YOLO (You Only Live Once) menekankan filosofi bahwa hidup ini hanya sekali, sehingga seseorang harus memanfaatkan setiap peluang dan mengejar pengalaman yang bermakna. Ini sering digunakan untuk mendukung keputusan yang dianggap sebagai langkah petualangan atau berani.
Istilah YOLO lebih banyak berdampak positif karena orang akan lebih menikmati hidup tanpa membuang waktu untuk memikirkan pendapat orang lain ataupun keadaan yang mengikatnya. Tapi, sikap YOLO juga bisa membawa dampak negatif kalau orang tersebut tidak dapat mengontrolnya, sehingga dia menjadi lebih sembrono dalam mengambil keputusan.
FOMO (Fear of Missing Out) merujuk pada rasa takut untuk melewatkan atau tidak ikut serta dalam kegiatan atau pengalaman tertentu yang dianggap sebagai tren atau penting.
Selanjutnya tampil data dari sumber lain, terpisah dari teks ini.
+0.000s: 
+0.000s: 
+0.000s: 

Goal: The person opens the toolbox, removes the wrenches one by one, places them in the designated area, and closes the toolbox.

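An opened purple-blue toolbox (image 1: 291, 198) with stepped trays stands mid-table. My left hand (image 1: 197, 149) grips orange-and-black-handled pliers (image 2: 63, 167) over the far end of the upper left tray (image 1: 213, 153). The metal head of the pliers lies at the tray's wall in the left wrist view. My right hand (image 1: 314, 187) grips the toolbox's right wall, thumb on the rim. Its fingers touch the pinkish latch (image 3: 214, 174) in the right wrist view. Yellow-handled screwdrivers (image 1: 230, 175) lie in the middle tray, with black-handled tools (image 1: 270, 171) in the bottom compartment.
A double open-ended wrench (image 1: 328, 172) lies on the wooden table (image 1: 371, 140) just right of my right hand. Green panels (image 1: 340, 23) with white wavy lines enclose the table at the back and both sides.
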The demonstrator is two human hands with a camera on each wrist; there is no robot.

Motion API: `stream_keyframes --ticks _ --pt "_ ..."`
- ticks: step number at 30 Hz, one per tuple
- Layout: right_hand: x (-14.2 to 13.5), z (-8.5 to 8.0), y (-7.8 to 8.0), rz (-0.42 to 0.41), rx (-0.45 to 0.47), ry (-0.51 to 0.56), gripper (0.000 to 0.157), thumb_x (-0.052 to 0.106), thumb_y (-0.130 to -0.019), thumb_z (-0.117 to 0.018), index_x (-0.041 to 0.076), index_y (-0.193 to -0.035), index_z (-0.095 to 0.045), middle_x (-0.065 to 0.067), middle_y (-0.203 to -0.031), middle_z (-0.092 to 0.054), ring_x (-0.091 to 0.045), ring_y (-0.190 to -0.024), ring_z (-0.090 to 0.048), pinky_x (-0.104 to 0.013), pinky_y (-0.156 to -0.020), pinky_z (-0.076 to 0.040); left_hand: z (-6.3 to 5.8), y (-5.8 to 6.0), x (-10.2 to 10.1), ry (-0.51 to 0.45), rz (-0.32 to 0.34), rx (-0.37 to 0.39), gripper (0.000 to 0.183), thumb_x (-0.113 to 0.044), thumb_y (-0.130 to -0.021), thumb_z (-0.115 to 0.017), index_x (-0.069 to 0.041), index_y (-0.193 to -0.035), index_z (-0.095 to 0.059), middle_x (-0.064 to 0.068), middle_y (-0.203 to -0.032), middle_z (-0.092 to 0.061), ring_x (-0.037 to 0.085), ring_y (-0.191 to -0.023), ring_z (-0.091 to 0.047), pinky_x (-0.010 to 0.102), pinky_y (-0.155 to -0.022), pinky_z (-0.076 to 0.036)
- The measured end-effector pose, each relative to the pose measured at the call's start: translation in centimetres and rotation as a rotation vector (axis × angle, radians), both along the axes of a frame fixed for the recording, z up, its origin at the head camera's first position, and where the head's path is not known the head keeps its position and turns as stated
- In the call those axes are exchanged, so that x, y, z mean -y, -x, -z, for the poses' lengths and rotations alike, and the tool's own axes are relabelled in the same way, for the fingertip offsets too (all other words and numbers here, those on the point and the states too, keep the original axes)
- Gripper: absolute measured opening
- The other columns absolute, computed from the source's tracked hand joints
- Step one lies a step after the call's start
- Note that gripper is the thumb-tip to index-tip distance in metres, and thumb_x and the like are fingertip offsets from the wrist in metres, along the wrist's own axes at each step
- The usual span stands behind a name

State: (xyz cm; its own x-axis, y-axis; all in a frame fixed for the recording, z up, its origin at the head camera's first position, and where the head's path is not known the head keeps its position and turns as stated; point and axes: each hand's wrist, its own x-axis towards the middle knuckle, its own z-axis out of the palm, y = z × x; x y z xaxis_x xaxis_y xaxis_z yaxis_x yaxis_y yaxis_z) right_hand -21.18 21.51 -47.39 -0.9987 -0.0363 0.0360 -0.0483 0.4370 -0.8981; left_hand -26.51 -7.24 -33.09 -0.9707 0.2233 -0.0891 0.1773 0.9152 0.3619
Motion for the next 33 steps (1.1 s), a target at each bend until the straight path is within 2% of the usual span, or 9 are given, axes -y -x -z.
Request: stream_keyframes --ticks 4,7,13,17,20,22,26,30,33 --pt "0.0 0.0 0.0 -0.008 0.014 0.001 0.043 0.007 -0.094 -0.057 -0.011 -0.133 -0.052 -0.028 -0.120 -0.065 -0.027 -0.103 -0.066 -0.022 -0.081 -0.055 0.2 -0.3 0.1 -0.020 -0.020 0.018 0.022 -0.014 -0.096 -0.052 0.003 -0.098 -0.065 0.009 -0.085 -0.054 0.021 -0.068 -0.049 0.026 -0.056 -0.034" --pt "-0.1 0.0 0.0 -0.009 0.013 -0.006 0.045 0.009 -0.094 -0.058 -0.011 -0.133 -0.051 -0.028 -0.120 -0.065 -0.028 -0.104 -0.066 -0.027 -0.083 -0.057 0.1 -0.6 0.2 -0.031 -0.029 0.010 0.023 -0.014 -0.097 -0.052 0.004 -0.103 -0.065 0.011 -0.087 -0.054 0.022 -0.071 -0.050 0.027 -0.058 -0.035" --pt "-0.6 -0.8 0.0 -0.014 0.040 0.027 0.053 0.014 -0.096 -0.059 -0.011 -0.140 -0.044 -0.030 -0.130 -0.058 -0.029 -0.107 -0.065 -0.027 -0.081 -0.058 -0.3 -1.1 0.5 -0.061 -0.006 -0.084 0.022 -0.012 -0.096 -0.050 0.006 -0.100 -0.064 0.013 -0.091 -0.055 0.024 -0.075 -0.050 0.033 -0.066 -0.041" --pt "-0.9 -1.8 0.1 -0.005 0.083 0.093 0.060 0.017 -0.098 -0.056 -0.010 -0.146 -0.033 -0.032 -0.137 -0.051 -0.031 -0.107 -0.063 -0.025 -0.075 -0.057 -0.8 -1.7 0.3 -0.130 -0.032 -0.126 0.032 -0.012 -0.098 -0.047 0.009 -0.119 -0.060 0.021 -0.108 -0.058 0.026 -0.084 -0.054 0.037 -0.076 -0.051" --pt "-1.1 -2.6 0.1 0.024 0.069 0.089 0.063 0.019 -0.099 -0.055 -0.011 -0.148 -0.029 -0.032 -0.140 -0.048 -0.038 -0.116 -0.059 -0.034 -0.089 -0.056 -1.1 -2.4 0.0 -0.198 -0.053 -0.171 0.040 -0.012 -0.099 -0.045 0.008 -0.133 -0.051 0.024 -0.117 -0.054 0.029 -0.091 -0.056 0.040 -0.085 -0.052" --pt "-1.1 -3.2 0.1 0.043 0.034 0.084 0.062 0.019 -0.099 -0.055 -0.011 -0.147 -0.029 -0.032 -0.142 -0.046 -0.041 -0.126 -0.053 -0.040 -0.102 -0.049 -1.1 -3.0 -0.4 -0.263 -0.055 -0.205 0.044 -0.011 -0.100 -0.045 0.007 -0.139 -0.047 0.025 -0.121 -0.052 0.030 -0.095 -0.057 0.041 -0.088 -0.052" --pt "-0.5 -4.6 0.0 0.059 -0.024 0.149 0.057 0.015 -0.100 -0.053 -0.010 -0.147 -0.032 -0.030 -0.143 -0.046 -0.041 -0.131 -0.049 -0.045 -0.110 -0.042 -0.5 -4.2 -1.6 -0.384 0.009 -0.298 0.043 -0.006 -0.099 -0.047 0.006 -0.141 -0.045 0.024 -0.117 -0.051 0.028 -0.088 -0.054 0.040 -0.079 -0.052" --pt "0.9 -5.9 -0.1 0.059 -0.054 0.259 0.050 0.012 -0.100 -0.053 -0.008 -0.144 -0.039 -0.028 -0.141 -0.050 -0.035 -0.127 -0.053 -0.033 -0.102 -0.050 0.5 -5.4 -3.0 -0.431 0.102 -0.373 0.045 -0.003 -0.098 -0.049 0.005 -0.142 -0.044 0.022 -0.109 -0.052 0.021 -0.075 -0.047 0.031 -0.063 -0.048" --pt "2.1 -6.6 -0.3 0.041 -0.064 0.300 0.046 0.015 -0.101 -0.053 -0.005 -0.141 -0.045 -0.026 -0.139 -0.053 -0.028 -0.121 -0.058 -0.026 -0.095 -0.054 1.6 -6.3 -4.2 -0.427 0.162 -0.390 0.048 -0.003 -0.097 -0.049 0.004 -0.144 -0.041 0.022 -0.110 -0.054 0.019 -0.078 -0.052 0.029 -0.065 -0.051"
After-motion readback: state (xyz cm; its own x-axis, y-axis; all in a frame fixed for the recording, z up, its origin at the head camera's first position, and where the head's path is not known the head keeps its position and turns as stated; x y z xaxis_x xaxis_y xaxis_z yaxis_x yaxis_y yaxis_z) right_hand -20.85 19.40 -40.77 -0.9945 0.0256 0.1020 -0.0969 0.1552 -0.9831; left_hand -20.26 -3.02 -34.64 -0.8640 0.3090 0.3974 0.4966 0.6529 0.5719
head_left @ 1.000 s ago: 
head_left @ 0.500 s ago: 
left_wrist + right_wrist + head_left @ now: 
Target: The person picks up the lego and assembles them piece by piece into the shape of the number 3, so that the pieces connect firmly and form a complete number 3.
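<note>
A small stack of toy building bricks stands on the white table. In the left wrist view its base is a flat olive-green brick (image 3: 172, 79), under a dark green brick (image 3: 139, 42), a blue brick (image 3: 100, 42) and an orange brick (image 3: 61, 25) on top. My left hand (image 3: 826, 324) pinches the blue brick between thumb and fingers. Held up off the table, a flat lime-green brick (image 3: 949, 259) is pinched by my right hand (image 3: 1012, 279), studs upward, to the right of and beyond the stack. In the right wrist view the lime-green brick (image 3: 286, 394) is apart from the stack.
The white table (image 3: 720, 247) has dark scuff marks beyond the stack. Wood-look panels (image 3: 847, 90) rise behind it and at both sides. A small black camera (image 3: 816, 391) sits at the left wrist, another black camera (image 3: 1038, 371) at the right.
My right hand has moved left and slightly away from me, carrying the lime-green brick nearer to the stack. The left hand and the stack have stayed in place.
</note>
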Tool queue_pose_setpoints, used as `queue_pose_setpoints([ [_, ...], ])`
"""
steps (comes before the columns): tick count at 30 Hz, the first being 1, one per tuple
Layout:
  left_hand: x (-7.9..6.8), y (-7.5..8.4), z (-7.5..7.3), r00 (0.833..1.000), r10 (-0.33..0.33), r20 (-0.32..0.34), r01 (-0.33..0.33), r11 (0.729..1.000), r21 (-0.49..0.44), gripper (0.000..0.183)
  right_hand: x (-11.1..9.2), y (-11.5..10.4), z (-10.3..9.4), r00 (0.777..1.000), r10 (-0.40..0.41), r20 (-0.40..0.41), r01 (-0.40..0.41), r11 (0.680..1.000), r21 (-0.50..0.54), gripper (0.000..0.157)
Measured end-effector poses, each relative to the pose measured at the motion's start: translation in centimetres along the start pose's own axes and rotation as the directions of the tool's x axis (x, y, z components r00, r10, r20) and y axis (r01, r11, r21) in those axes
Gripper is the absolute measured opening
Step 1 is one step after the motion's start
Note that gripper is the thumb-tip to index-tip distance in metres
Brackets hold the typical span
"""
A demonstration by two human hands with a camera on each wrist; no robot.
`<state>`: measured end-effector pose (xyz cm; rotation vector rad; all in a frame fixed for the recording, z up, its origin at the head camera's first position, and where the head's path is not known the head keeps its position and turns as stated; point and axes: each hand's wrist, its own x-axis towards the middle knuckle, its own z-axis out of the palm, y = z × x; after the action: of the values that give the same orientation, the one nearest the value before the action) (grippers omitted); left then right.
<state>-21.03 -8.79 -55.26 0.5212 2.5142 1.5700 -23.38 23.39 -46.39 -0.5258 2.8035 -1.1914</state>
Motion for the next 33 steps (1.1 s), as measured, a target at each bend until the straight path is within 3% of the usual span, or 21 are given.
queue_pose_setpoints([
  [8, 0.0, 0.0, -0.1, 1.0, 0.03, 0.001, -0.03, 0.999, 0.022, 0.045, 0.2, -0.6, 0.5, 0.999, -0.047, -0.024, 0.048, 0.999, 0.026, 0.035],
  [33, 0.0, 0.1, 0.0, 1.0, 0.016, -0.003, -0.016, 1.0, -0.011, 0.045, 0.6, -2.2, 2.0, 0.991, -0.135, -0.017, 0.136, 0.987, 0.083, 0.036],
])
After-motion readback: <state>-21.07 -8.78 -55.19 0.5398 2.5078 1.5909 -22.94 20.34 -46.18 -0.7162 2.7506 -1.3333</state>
Orang yang mengalami FOMO mungkin merasa tertekan atau cemas karena merasa terpinggirkan dari kegiatan yang dianggap "harus dilakukan."
FOMO adalah suatu kondisi di mana seseorang seringkali merasa khawatir karena ketinggalan kabar atau tren yang saat itu sedang berlangsung. Biasanya, banyak generasi muda yang mengalami hal ini karena terpengaruh dari media sosial, karena takut dicap ketinggalan zaman dan enggak gaul.
Mereka juga beranggapan bahwa orang lain selalu bersenang-senang dan memiliki kehidupan yang jauh lebih baik daripada mereka. Perasaan takut tertinggal ini kemudian menimbulkan kecemasan yang bisa memicu stres berlebihan.
Istilah FOMO pertama kali diperkenalkan pada 2004 dan semakin sering digunakan sejak 2010. Istilah FOMO kemudian masuk kamus Oxford pada 2013.